*Instructions to follow*
Please copy out the entries below exactly, beginning with the line that contains "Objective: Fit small" and ending with the line that contains "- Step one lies", and include nothing outside that span.

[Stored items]
Content starts

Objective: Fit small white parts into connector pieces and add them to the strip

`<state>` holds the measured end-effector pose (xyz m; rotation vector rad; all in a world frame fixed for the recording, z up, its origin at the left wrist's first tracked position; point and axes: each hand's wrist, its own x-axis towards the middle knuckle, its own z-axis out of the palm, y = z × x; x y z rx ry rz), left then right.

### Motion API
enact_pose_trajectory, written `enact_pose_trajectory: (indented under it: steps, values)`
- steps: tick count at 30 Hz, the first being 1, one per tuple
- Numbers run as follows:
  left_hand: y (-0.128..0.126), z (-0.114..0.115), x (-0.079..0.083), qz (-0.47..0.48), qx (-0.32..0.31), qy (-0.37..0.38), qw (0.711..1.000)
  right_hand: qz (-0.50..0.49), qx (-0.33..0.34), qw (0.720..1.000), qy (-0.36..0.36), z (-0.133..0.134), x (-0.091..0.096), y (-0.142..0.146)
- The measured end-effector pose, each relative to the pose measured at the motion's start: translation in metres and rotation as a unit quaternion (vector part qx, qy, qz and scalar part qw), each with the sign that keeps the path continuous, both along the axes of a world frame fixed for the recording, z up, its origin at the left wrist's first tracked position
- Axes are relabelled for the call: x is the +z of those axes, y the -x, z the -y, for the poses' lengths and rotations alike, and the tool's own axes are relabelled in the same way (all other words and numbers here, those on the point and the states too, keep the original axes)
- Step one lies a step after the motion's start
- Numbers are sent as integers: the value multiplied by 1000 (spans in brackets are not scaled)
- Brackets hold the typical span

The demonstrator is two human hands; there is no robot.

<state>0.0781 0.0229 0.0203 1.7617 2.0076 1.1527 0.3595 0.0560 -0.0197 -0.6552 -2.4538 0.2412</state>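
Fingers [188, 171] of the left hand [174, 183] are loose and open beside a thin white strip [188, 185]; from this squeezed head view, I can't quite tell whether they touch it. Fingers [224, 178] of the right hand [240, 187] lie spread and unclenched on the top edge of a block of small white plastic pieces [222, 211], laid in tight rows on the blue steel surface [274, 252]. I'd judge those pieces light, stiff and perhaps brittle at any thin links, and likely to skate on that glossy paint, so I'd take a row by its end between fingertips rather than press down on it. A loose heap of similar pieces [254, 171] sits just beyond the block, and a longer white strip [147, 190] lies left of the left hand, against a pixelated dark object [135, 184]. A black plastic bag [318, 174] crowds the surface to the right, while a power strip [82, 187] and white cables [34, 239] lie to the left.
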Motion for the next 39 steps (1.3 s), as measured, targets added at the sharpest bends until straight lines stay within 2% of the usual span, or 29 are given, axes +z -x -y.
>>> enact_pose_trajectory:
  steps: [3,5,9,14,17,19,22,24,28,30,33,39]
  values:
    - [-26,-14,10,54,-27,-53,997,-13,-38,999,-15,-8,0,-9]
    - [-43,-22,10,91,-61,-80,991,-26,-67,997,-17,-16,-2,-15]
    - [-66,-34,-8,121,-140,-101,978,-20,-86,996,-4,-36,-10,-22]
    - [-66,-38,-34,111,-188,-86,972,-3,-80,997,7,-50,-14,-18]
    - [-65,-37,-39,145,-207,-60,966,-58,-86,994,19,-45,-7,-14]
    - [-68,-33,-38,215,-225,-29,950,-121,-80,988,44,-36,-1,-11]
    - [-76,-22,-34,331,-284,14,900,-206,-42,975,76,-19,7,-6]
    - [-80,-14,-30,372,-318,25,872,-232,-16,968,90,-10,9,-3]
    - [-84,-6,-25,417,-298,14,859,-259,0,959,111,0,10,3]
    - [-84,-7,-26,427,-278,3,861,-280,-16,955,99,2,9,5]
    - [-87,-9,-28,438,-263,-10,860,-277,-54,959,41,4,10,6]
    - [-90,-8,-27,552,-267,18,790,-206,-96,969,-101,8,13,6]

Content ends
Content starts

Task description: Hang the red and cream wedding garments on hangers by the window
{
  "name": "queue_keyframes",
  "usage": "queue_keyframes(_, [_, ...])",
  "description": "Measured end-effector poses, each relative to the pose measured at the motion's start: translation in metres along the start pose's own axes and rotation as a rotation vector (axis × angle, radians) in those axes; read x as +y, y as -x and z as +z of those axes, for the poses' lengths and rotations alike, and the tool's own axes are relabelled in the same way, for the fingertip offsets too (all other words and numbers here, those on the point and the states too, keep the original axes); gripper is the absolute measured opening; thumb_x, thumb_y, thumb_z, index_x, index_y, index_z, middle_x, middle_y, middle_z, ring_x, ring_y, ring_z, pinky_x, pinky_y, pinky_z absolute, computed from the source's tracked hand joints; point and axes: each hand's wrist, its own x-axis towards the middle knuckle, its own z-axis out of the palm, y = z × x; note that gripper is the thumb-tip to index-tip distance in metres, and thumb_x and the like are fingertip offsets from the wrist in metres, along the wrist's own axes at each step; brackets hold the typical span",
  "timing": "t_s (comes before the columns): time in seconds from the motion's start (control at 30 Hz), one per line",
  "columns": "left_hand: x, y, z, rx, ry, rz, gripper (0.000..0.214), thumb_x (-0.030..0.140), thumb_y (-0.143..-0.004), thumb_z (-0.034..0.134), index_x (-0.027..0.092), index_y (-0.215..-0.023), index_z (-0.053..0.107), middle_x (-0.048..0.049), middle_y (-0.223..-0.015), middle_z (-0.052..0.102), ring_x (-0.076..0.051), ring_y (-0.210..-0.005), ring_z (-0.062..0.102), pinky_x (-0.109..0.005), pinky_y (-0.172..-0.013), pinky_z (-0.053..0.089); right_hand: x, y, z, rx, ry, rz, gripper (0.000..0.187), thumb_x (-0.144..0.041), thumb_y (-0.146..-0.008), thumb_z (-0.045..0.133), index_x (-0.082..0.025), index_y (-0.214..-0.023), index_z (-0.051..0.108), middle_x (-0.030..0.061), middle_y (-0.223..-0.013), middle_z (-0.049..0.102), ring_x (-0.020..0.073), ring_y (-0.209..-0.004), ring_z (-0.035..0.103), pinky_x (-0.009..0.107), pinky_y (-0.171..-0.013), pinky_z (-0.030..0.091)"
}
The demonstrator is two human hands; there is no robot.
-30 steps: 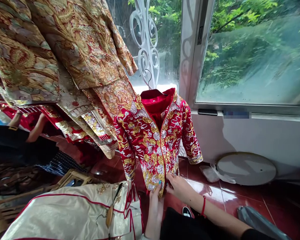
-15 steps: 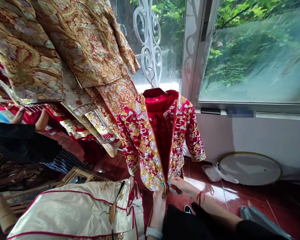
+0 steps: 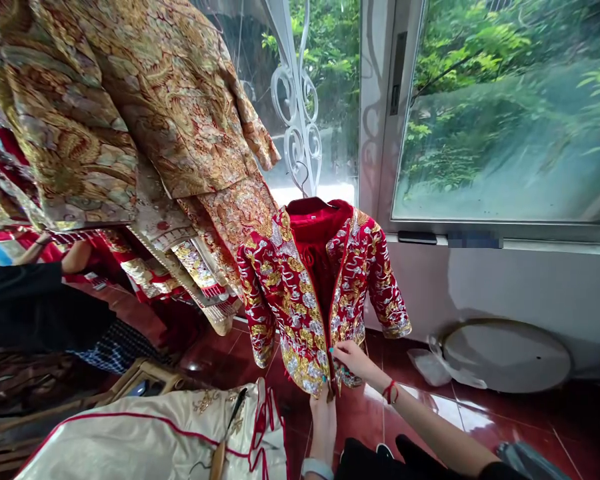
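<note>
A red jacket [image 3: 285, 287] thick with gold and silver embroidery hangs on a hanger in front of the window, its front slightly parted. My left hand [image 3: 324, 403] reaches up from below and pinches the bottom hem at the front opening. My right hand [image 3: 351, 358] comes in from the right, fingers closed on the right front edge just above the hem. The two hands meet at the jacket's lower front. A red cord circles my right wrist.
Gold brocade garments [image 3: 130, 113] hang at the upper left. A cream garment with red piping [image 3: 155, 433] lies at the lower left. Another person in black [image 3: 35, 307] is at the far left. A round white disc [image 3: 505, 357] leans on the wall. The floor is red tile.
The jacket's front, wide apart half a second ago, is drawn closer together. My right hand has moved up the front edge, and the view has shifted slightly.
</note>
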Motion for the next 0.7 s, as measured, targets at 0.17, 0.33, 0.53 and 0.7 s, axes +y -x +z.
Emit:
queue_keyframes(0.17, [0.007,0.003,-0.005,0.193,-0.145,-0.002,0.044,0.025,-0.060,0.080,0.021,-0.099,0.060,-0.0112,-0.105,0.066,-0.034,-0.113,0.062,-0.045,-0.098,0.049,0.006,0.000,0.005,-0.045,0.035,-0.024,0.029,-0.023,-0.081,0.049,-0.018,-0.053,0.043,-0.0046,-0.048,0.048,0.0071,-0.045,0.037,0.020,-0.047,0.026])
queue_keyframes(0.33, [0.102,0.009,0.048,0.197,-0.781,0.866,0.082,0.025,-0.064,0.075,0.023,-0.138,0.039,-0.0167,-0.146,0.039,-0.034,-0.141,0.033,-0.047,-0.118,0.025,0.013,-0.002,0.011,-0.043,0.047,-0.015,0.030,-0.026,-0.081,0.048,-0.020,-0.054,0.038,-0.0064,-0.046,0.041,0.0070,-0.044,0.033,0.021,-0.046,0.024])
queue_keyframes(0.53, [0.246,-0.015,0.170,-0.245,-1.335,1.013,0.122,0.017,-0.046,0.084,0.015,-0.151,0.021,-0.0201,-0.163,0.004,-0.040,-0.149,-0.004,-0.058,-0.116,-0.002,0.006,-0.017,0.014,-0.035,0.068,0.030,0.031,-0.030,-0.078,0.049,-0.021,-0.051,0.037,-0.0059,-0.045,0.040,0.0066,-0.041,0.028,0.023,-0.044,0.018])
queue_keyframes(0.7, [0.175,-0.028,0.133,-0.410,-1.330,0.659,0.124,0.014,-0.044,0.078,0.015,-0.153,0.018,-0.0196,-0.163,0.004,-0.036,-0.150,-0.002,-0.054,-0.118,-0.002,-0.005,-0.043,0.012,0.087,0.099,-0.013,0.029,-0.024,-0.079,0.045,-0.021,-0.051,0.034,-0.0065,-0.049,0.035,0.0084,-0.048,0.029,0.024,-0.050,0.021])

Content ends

*Result of the exercise*
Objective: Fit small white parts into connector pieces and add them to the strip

`<state>` holds the measured end-effector pose (xyz m; rotation vector rad; all in a world frame fixed for the recording, z up, its origin at the left wrist's first tracked position; point and axes: each hand's wrist, its own x-axis towards the middle knuckle, its own z-axis out of the palm, y = z × x; x y z rx ry rz), left then right.

### Motion API
enact_pose_trajectory, written `enact_pose_trajectory: (indented under it: steps, values)`
- steps: tick count at 30 Hz, the first being 1, one per tuple
- Numbers run as follows:
  left_hand: y (-0.128..0.126), z (-0.114..0.115), x (-0.079..0.083), qz (-0.47..0.48), qx (-0.32..0.31), qy (-0.37..0.38), qw (0.711..1.000)
  right_hand: qz (-0.50..0.49), qx (-0.33..0.34), qw (0.720..1.000), qy (-0.36..0.36), z (-0.133..0.134), x (-0.091..0.096), y (-0.142..0.146)
- The measured end-effector pose, each relative to the pose measured at the motion's start: translation in metres and rotation as a unit quaternion (vector part qx, qy, qz and scalar part qw), each with the sign that keeps the path continuous, both along the axes of a world frame fixed for the recording, z up, its origin at the left wrist's first tracked position
- Axes are relabelled for the call: x is the +z of those axes, y the -x, z the -y, for the poses' lengths and rotations alike, and the tool's own axes are relabelled in the same way (all other words and numbers here, those on the point and the states too, keep the original axes)
- Step one lies a step after the motion's start

What needed an answer now has one.